Falsche Ansprüche an die Bahn sorgen für falsche Prioritäten (Allgemeines Forum)

gnampf @, Donnerstag, 10. Januar 2019, 12:52 (vor 6 Tagen) @ Ösi

Ein PKW hat laut AfA-Tabelle eine wirtschaftliche Nutzungsdauer von sechs Jahren, ein Schienenfahrzeug von 25 Jahren. Also kann man wohl etwas längere Ersatzteilversorgung erwarten.

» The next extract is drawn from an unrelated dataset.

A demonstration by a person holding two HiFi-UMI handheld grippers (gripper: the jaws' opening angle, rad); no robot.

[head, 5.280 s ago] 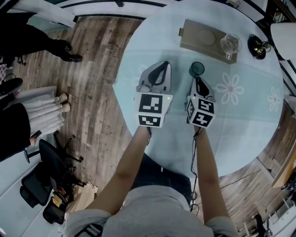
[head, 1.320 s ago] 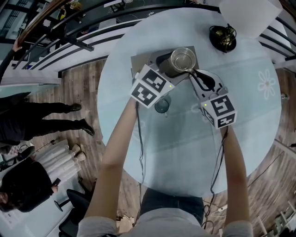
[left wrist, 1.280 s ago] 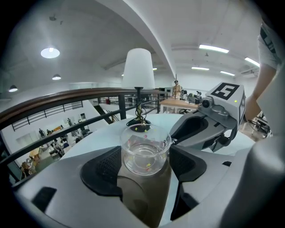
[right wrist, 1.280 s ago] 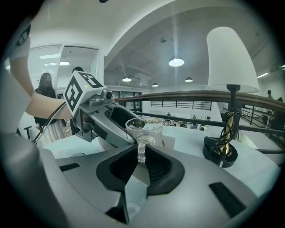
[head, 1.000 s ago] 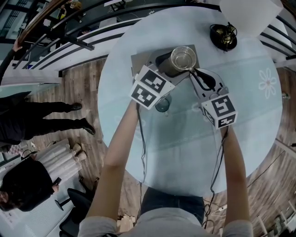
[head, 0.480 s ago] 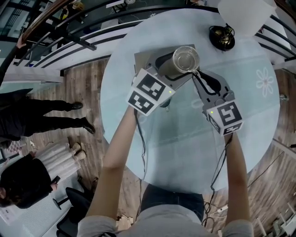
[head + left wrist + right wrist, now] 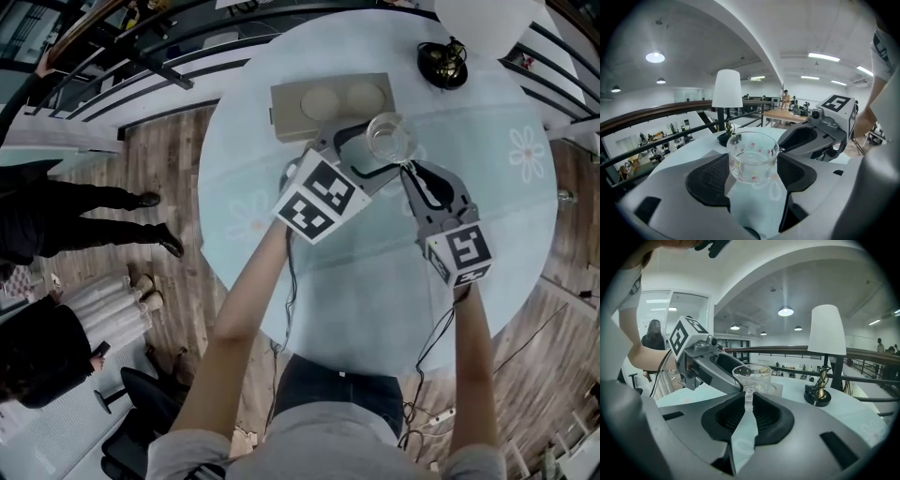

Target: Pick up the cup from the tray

Im Gegenteil. Ein PKW ist etwas das häufig privat verwendet wird, somit kann man dort etwas implizit erwarten. Und die private Nutzungsdauer liegt definitiv über der steuerlich relevanten die du aufführst. Im gewerblichen Bereich hingegen kann ich nur das erwarten, was ich auch vertraglich vereinbare. Und das kann auch ein "es gibt keine Ersatzteile" sein wenn sich beide Seiten drauf einlassen oder eben nichts vereinbaren.
Bei meiner PV-Anlage, die auch eine AfA von 20 Jahren hat, brauch ich z.B. auch nicht erwarten nach Ablauf der Garantie noch den WR repariert zu bekommen. Und selbst während der Garantie kommt nicht unbedingt eine Reparatur dabei raus, sondern wenn das Gerät nicht mehr gepflegt wird gibts ein kompatibles Ersatzgerät. Bei der Bahn heißt das also das z.B. während der Garantie ggf Siemens den Umbau der Umrichter zahlt, und wenn vereinbart die Ausfallzeit. Nach der Garantie darf es dann ggf. der Eigentümer tragen.